To determine whether JAK–STAT signaling was activated during the HSPB1-mediated EndMT and fibrosis development, we evaluated the phosphorylation of STAT3 by IHC (Supplementary Fig. S6C). Phospho-STAT3 immunoreactivity was higher in vascular endothelial cells than in other cell types in the radiation-induced fibrotic tissue of control mice, but decreased in endothelial cells of HSPB1-overexpressing mice. Because STAT3 phosphorylation in radiation-induced fibrotic tissues was observed in cell types other than endothelial cells, JAK–STAT3 signaling may be partly responsible for the HSPB1-regulated EndMT during RIPF. Therefore, we next analyzed whether a JAK2 inhibitor blocked RIPF in vivo (Supplementary Fig. S6D and S6E). The JAK2 inhibitor alone significantly reduced radiation-induced collagen deposition and colocalization of α-SMA and CD31. Thus, our data suggest that JAK–STAT3 signaling regulates the EndMT and may represent a new target in RIPF.
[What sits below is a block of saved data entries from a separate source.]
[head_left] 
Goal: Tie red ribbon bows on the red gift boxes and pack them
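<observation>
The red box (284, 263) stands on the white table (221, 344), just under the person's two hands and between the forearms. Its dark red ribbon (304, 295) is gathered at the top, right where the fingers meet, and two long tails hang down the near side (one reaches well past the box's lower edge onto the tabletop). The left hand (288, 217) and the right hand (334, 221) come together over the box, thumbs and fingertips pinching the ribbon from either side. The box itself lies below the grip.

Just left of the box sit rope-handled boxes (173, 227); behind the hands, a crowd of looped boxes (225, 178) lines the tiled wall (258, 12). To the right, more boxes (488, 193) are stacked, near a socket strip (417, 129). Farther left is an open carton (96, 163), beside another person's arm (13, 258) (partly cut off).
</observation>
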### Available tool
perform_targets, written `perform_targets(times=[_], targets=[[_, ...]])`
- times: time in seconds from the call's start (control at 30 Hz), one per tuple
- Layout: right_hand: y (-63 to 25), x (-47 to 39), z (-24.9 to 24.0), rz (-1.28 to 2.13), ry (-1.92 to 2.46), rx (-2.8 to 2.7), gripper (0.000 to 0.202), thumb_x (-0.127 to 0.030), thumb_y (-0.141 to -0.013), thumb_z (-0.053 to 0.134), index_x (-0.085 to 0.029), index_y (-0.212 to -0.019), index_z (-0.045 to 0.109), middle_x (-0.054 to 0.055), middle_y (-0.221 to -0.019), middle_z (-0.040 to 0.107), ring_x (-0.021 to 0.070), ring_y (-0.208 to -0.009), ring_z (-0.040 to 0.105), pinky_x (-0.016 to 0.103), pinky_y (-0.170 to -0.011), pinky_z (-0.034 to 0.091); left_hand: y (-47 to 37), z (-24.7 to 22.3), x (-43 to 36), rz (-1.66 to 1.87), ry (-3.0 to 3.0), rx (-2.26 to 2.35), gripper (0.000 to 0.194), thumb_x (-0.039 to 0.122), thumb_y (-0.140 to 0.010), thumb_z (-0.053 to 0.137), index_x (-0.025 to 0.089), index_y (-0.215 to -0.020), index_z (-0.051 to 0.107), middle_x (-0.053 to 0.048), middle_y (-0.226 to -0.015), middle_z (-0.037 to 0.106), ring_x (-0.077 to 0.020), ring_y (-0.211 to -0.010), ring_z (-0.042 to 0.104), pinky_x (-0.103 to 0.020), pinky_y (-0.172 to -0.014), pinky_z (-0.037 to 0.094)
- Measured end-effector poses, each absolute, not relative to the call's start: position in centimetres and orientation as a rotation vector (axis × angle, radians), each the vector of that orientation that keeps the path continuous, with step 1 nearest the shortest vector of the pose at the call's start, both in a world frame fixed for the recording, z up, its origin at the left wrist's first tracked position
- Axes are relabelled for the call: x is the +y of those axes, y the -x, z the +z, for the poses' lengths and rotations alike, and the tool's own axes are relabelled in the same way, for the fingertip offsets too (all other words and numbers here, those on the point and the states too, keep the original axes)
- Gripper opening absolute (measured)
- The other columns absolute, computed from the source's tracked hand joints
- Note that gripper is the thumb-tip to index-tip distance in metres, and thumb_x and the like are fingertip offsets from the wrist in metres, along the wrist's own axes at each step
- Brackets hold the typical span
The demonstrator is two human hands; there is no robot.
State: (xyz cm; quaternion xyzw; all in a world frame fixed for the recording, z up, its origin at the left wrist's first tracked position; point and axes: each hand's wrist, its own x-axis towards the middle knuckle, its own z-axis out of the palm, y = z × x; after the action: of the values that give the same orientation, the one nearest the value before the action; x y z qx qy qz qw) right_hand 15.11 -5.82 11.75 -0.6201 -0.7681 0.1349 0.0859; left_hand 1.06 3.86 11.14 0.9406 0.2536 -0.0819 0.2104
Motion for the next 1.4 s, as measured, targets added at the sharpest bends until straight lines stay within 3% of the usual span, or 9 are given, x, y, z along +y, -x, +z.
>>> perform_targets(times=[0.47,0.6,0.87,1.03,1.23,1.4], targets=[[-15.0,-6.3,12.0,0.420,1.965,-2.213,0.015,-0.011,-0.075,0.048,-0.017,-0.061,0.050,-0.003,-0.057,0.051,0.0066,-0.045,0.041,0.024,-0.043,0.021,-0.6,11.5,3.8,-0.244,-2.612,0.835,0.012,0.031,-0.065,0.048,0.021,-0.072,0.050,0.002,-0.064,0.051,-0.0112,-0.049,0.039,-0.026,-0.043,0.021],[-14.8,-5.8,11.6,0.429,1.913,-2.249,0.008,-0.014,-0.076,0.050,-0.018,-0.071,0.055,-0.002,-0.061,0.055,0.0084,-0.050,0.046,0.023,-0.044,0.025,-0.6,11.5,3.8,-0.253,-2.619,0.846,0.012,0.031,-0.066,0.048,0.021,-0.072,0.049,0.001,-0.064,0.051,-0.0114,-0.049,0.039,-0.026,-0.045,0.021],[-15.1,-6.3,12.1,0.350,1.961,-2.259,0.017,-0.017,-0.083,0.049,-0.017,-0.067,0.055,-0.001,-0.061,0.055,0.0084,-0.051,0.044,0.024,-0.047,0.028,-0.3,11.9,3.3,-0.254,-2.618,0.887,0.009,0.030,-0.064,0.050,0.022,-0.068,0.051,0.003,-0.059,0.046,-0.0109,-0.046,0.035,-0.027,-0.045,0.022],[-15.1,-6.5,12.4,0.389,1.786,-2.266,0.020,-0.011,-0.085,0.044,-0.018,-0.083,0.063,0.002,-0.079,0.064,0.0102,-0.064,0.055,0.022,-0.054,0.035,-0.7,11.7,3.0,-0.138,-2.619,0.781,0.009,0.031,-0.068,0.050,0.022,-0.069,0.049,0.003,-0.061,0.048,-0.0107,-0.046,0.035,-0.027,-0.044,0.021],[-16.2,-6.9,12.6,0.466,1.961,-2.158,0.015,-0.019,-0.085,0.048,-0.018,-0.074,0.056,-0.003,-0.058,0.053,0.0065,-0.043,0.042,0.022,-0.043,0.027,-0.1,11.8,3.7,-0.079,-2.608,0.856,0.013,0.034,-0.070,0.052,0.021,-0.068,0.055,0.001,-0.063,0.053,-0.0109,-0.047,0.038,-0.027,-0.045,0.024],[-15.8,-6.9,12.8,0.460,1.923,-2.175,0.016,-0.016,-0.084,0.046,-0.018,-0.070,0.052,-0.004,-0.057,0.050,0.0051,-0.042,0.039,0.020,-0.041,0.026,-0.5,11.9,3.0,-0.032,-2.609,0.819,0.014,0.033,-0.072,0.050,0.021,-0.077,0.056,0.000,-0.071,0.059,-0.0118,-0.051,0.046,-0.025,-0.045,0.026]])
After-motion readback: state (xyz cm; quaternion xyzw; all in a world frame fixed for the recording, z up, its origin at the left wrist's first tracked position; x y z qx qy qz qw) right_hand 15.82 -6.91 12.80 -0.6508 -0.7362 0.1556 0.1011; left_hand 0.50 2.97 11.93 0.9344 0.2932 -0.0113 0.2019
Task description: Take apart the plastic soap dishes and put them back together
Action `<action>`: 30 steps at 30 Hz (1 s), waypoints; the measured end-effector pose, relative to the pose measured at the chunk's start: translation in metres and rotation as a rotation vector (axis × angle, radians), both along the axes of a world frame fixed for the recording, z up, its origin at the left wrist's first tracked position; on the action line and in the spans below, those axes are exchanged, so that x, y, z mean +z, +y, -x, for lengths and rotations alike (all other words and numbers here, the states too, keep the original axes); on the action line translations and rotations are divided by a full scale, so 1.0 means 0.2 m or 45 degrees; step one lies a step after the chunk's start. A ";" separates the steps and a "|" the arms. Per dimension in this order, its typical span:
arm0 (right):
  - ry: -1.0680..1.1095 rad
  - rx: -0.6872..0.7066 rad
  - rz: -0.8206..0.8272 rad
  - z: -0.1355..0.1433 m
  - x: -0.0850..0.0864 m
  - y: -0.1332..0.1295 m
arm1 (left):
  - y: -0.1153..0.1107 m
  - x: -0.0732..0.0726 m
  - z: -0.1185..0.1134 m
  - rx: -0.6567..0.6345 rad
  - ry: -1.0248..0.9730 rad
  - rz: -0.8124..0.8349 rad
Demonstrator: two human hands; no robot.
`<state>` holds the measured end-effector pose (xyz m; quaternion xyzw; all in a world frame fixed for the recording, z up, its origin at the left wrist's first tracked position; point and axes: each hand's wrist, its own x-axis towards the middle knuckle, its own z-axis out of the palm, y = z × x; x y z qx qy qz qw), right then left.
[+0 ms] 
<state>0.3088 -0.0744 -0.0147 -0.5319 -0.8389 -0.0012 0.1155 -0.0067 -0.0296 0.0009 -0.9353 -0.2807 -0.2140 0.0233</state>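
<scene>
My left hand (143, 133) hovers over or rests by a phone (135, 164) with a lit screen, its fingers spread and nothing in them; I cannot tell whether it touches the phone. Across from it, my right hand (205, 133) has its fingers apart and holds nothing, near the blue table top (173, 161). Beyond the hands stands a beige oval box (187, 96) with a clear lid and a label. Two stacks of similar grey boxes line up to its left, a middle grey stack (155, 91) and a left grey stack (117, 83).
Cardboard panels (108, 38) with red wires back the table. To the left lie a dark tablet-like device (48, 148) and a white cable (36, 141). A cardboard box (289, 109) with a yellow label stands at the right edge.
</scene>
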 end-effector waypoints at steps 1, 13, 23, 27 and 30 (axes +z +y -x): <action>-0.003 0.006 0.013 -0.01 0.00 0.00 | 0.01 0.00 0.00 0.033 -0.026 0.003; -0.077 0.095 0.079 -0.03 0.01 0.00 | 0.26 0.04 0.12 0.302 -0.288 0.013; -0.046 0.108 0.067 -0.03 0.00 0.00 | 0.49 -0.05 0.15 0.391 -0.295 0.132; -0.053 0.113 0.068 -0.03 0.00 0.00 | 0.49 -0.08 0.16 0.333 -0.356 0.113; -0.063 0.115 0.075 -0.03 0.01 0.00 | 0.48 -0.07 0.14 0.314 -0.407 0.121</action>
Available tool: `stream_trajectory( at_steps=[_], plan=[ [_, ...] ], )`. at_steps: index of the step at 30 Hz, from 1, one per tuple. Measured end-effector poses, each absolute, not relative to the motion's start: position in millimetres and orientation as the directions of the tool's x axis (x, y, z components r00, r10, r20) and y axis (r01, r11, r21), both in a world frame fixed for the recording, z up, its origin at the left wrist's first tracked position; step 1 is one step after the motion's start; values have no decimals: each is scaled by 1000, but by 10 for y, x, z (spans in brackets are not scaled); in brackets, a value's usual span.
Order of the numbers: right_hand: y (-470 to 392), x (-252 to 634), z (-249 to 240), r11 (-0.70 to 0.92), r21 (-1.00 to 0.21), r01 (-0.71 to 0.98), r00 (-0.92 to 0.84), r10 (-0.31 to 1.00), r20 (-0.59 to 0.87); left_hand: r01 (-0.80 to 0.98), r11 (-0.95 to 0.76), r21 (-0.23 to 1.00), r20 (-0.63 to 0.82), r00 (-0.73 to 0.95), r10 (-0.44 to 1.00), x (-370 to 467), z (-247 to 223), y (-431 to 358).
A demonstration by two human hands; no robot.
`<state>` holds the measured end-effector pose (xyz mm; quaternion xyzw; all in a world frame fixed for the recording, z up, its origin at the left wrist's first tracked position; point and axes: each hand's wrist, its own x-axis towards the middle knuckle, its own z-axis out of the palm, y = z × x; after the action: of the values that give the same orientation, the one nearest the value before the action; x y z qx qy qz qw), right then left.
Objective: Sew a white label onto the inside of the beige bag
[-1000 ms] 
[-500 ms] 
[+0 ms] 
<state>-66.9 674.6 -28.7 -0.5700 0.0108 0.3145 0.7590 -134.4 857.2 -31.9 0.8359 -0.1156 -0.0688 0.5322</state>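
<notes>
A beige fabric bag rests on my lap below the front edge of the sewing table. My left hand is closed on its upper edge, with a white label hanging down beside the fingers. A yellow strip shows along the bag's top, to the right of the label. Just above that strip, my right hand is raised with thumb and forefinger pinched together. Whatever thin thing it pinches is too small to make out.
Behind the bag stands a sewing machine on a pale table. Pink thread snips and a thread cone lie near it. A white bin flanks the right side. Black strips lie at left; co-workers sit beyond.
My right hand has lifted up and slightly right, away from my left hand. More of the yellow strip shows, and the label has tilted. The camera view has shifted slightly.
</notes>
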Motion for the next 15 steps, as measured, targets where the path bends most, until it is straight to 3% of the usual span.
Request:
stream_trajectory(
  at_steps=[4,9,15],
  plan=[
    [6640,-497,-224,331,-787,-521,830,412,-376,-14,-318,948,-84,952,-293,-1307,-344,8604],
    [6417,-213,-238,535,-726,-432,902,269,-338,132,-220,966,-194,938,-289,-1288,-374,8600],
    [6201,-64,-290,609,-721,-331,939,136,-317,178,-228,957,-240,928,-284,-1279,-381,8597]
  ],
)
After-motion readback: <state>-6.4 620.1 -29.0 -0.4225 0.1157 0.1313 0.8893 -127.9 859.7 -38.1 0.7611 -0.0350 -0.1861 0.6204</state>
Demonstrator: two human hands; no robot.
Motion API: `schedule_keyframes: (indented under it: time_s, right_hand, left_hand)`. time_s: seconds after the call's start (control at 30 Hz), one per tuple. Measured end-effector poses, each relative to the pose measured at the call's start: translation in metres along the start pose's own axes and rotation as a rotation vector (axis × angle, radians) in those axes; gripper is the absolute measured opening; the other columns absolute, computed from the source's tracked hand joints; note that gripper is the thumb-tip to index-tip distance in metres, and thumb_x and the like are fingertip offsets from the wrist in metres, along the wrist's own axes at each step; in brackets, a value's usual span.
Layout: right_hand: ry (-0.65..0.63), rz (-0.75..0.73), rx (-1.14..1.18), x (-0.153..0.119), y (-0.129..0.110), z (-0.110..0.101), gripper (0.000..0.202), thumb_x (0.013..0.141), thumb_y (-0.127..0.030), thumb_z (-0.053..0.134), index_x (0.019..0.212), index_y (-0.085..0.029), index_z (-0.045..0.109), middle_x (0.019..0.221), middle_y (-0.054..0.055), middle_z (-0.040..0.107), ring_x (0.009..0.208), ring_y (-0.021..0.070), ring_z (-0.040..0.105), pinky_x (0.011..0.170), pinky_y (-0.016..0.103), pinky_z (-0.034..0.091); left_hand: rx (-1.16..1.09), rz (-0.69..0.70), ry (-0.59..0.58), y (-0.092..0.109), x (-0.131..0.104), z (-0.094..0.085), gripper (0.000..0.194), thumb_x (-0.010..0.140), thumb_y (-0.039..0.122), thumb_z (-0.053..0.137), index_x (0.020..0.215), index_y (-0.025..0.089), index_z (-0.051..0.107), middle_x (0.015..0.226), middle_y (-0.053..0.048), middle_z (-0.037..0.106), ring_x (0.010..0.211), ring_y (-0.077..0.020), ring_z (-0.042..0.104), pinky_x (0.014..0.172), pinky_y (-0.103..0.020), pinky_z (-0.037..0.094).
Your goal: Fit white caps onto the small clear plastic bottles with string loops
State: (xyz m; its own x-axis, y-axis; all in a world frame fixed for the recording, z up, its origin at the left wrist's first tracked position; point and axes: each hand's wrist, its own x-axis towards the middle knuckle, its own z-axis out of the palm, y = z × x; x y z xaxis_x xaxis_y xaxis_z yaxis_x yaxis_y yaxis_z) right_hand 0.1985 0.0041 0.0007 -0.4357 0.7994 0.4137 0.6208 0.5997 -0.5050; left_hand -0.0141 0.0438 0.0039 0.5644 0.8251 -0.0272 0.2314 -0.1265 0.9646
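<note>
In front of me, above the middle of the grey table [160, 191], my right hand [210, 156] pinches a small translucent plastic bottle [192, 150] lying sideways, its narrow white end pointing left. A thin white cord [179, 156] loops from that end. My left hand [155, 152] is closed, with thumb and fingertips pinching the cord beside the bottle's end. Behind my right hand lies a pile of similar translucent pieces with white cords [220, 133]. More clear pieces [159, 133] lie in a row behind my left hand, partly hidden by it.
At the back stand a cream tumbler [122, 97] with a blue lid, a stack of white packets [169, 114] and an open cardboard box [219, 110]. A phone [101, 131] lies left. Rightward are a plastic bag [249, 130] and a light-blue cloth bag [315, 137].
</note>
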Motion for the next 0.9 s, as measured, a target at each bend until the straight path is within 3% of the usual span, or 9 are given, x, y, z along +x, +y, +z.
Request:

HSPB1 knockdown increased the radiation-induced EndMT in lung tissues

Next, we examined whether HSPB1 suppression alone induced the EndMT in normal murine lungs (Supplementary Fig. S7). HSPB1 knockdown by lentiviral Hspb1 shRNA induced the vascular EndMT in normal lung tissues. We observed significant increases in the thickness of α-SMA–positive lesions around CD31- and α-SMA–positive vascular endothelial cells in HSPB1-deficient lung vessels. However, we did not find increased collagen deposition following HSPB1 knockdown alone (Supplementary Fig. S7C). In contrast, irradiation increased collagen deposition in Hspb1 shRNA-treated lungs. Thus, these data suggest that HSPB1 deficiency in endothelial cells was sufficient to induce the EndMT in normal lungs and that the EndMT may cause rapid development of pathologic disease under specific conditions, such as RIPF or tumorigenesis.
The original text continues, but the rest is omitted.